As a composer, Horvitz has been commissioned by The Kitchen, The Seattle Symphony, The Kronos Quartet, Brooklyn Academy of Music, New World Records, The Seattle Chamber Players, NOCCO, The Seattle Modern Orchestra, The White Oak Dance Company and Earshot Jazz. He has received commissioning grants from Meet the Composer, The National Endowment for the Arts, Seattle Office of Arts and Cultural Affairs, NYSCA, The Mary Flagler Carey Trust and The Lila Wallace-Reader’s Digest Fund.

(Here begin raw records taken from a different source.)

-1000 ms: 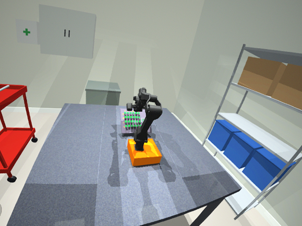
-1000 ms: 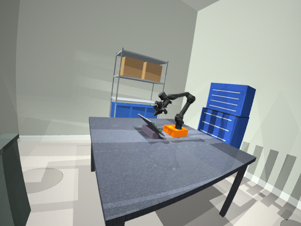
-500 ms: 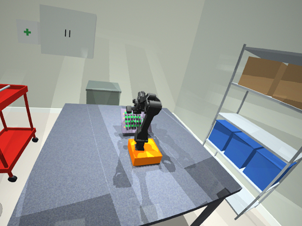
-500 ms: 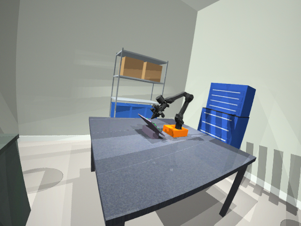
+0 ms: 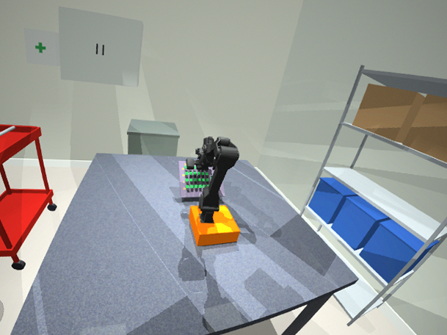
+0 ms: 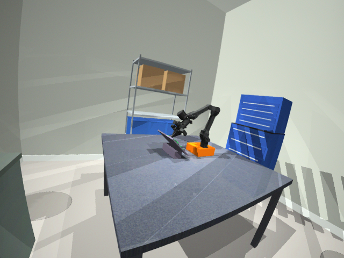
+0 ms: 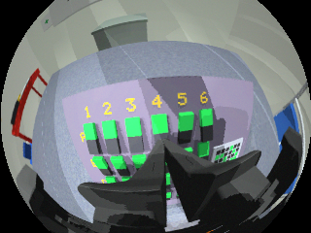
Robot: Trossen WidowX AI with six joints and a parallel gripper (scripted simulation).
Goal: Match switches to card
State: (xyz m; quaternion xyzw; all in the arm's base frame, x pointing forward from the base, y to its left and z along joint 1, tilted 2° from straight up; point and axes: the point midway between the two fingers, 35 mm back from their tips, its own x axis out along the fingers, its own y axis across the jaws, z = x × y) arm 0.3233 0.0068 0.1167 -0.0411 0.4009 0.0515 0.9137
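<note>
The lilac panel (image 5: 181,190) (image 6: 170,140) (image 7: 238,97) is tilted and carries rows of green and dark grey switches. My gripper (image 6: 172,136) (image 7: 162,143) is shut and empty, low over the far part of the panel. In the wrist view its tips overlap the near half of the row A, column 4 switch (image 7: 159,123); whether they touch it I cannot tell. The other row A switches show a green far half and a grey near half. The small card (image 7: 227,151) lies right of the grid, partly covered by a finger. The fingers hide much of the nearer rows.
The arm stands on an orange base block (image 5: 217,237) (image 6: 206,151) on the near side of the panel. The grey table (image 5: 118,234) (image 6: 166,188) carries both. A red cart (image 5: 17,207) stands to the left and a shelf rack (image 5: 382,190) to the right in the top view.
</note>
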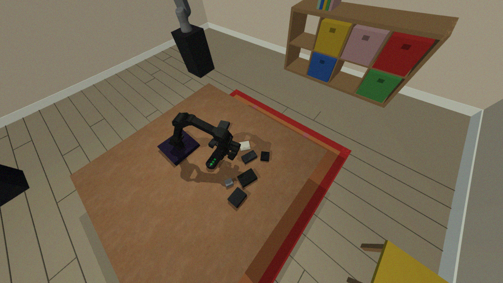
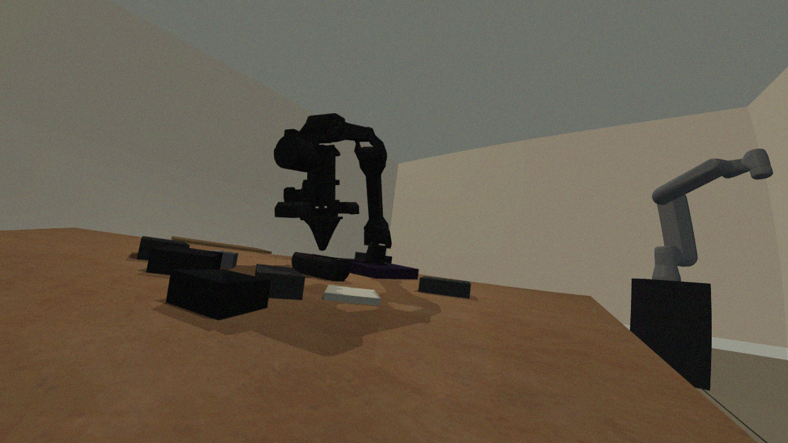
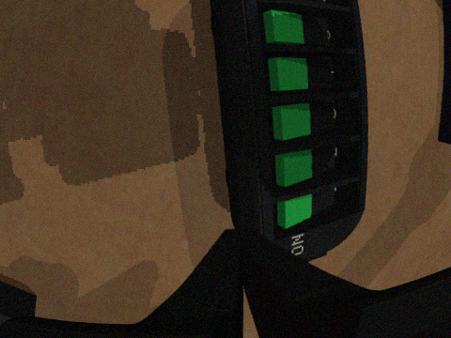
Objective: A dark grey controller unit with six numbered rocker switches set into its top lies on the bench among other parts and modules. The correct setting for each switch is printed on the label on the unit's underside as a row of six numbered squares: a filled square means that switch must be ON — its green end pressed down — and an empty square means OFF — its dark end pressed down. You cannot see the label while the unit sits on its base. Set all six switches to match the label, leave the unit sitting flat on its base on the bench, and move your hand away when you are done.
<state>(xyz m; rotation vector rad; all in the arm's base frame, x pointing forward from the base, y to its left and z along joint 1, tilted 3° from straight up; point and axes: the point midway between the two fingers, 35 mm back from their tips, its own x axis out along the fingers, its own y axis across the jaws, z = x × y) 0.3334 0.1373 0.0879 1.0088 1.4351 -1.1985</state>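
Note:
The dark grey controller unit [image 1: 211, 165] [image 2: 320, 267] [image 3: 236, 117] sits on its base on the bench, switches up. In the wrist view its row runs from the top edge down to the ON mark [image 3: 298, 244]; several green switch ends show on the left side, and the one nearest the mark [image 3: 296, 211] looks brightest. The dark ends are too dim to judge the settings surely. The far end is cut off, and the underside label is hidden. My gripper [image 2: 322, 248] [image 3: 237, 240] is shut and empty, pointing down above the unit, with a gap beneath the tips in the exterior view.
A white module [image 1: 245, 145] [image 2: 352, 295], a dark grey module [image 1: 249, 157] and a small black block [image 1: 265, 156] [image 2: 217, 295] lie beyond the unit. A black module [image 1: 247, 177], a grey cube [image 1: 228, 182] and another dark module [image 1: 237, 197] lie to one side. Another dark module [image 2: 444, 287] lies opposite.

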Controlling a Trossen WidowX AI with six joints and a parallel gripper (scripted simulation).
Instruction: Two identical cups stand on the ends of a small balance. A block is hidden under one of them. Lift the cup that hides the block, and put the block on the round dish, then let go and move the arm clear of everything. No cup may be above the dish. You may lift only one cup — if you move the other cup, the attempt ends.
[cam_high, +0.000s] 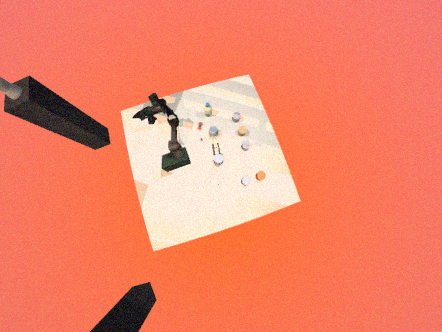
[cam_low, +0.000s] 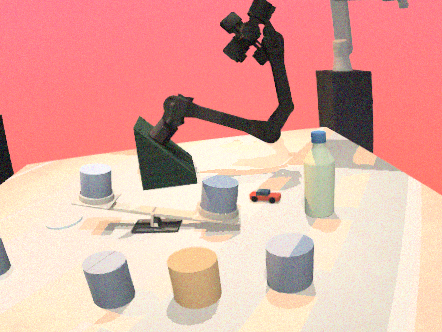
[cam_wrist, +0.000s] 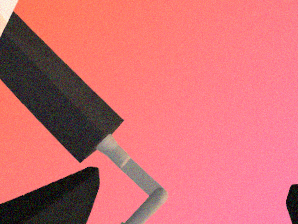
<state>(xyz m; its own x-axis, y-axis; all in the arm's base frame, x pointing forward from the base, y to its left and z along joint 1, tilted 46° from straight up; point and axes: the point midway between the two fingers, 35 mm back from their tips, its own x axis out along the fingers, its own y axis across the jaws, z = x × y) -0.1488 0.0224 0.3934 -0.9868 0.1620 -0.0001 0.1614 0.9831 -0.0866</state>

He was awarded a Rockefeller MAP grant for the creation of Joe Hill: 16 Actions for Chamber Orchestra and Soloist (2004). His composition “For Piano Alone, In Four Parts” was premiered by pianist Cristina Valdes at the Nordstrom Recital Hall, Seattle in 2009. Horvitz was awarded a MAP grant in 2010 for “55: Music and Dance in Concrete,” a site-specific collaboration with choreographer Yukio Suzuki, video artist Yohei Saito and producer Tucker Martine which premiered in September 2012 at Centrum (WA) and the ASU Museum of Art. His hour-long song cycle “Smokestack Arias,” based on the events of the Everett Massacre, was premiered at ACT Theater in February 2012. He is the recipient of the 2008 NEA American Masterpieces Award for the string quartet “These Hills of Glory.” In 2016, he was the recipient of the Doris Duke Performing Artist Award. In May of 2013 Horvitz’s Royal Room Collective Music Ensemble spent a week in residence at The Stone in NYC. Ben Ratliff of the NY Times wrote, “Mr. Horvitz kept his attention on the band with microscopic focus, quick-cutting between contrasts, putting something free or rippling against a fixity. It held your attention, and when it was perverse, it was just perverse enough.”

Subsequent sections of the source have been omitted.